New blue pigment for cool Navy coatings
Earlier this year, Defence scientist Chris Lyons travelled to Oregon State University to meet with a team of researchers devoted to the synthesis of new ceramic pigments.
The research aims to provide an entire palette of colours based on a new series of inorganic chemical structures.
Lyons, a researcher and paint formulator, developed the colour-stable low solar-absorbing (LSA) pigment blends which are used in the coatings applied to Royal Australian Navy (RAN) ships. He has a keen interest in the potential use of pigments with different properties when formulated into defence coatings, and his immediate interest will be in evaluating just one of these pigments in the RAN Haze Grey colour.
Brilliant blue breakthrough
In 2009, Oregon State University graduate student Andrew Smith was heating mixtures of different powders to produce new ceramic compounds for electronic applications, when he accidentally discovered a brilliant new blue pigment with high heat stability. When he heated black manganese oxide powder with yttrium and indium to temperatures above 1000°C, a compound with a striking blue colour was pulled from the furnace.
Professor Mas Subramanian, Milton Harris Chair of Materials in the Department of Chemistry at the university, who was a research scientist with DuPont for 22 years, recognised this immediately as an important discovery. "If I hadn't come from an industry research background, I would not have known that this was highly unusual, a discovery with strong commercial potential," Subramanian told Lyons.
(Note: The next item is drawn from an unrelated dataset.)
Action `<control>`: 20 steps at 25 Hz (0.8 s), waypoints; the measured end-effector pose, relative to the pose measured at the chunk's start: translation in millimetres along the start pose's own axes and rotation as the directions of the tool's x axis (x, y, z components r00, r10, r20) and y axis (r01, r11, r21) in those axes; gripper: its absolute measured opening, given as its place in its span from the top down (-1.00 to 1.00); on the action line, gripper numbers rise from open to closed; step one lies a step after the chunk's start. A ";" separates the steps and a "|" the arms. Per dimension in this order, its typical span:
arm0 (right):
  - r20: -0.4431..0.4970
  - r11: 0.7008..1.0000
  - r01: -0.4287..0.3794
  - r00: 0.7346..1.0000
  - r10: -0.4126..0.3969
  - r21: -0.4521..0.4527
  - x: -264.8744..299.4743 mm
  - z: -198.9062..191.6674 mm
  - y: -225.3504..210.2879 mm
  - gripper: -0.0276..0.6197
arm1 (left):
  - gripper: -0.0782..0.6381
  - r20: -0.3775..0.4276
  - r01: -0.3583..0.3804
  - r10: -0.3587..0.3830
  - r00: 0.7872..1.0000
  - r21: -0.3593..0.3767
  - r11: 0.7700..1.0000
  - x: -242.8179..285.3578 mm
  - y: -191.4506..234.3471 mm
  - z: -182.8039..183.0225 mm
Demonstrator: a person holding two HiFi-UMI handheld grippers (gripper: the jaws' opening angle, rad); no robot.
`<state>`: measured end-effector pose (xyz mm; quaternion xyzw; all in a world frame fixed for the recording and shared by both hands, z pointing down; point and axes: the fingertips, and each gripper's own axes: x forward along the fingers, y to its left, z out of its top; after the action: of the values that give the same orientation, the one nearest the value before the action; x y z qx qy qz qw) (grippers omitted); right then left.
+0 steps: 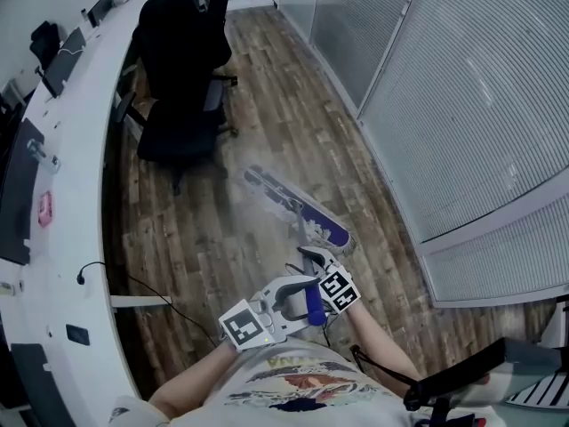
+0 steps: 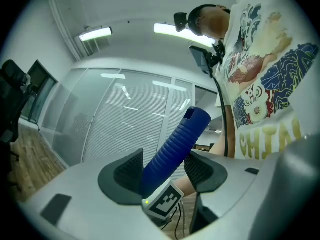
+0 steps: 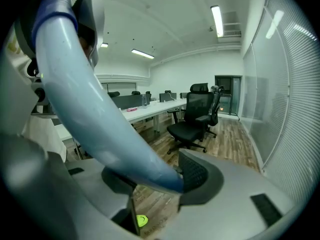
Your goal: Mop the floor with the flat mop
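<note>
Wood floor (image 1: 286,114) bears the mop head (image 1: 298,205) and office chair (image 1: 182,71)

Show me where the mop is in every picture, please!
Head view: the mop is mid-picture, its flat head blurred.
Left gripper view: its blue ribbed grip stands in the centre, between the left tongs.
Right gripper view: its pale pole slants from the upper left into the right tongs.
Shared landmark: the wall of blinds.

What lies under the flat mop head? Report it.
The flat mop head lies on the wooden floor, with planks showing all around it. The strip directly beneath is covered by the head; dirt or wetness there cannot be seen.
</note>
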<state>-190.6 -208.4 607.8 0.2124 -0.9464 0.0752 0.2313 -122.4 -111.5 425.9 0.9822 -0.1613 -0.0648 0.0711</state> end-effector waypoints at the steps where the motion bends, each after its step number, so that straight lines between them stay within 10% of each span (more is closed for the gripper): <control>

Ohio's Shepherd Color Company is licensed to manufacture and commercialise the new blue pigment, which is now widely referred to as "YInMn Blue" (pronounced "yinmin blue"). Lyons has acquired a sample of this pigment from Shepherd and is looking forward to testing it in RAN Haze Grey paint.
A better blue for Haze Grey topcoats for the RAN
Lyons had reformulated the previous RAN colour, Storm Grey, back in 2004, developing a pigment combination which enabled the paint to maintain its colour on exterior exposure to sunlight whilst still giving LSA properties.
However in December 2013, Chief of Navy, Vice Admiral Ray Griggs, announced that the RAN was going to adopt a new fleet colour, Haze Grey, which was determined to be more suitable for the waters around northern Australia. This same colour is employed on the US Navy's fleet. Since the Haze Grey colour was a much bluer shade of grey than Storm Grey, it was obvious to Lyons that he'd need to reformulate the paint. The formulation chosen for Storm Grey employed a highly-stable green pigment, but no blue.
"Fortunately, I had up my sleeve a colour-stable LSA combination using a blue pigment which had been an option for Storm Grey, but was never used for that colour," Lyons says.
"However, by altering the quantities slightly, I knew this particular combination could also be used to formulate the Haze Grey colour, and the formula for doing this has now been licensed to three paint companies.
"The only problem with the blue pigments available at the time I did the work, and which also had the colour stability needed, was that they were all cobalt aluminate based materials.
"These have an absorption band right in the middle of the solar infrared region which detracts somewhat from the LSA properties.
"Another option was to use a copper phthalocyanine pigment, of which there are some excellent grades used for the automotive market.
"These types of pigments give excellent LSA properties when made up into Haze Grey, but tend to break down on exposure and so lead to undesirable colour changes."
The US Navy's Haze Grey paints are formulated with copper phthalocyanine pigments blended with red oxides. When the blue pigment breaks down due to sunlight exposure, a colour dominated by the red oxide develops. In other words, ships gradually turn to a pink hue over time!
"I didn't want that to happen with our ships," says Lyons.
Is this the perfect paint?
When made up into grey-coloured coatings for Navy ship superstructures, colour-stable LSA pigmentations offer significant benefits compared with simple greys based on mixtures of white with black. Some of these benefits include:
- Reduced heat build-up during the day
- Improved living comfort
- Reduced cost of air conditioning
- Colour stability on exposure to sunlight
- Reduced patch-work appearance during maintenance and repair work
- Reduced cost of ownership due to fewer repaints over time
- Reduced thermal signature in the mid- to far-infrared regions
According to Chris Lyons, the interesting thing about the YInMn Blue pigment is that it is the first example of a ceramic blue pigment with the stability properties needed and which also has high reflectance properties right across the solar infrared region.
"This means that we could improve the LSA properties of our RAN Haze Grey paint significantly with this pigment, while maintaining the colour stability we need for Navy," he says.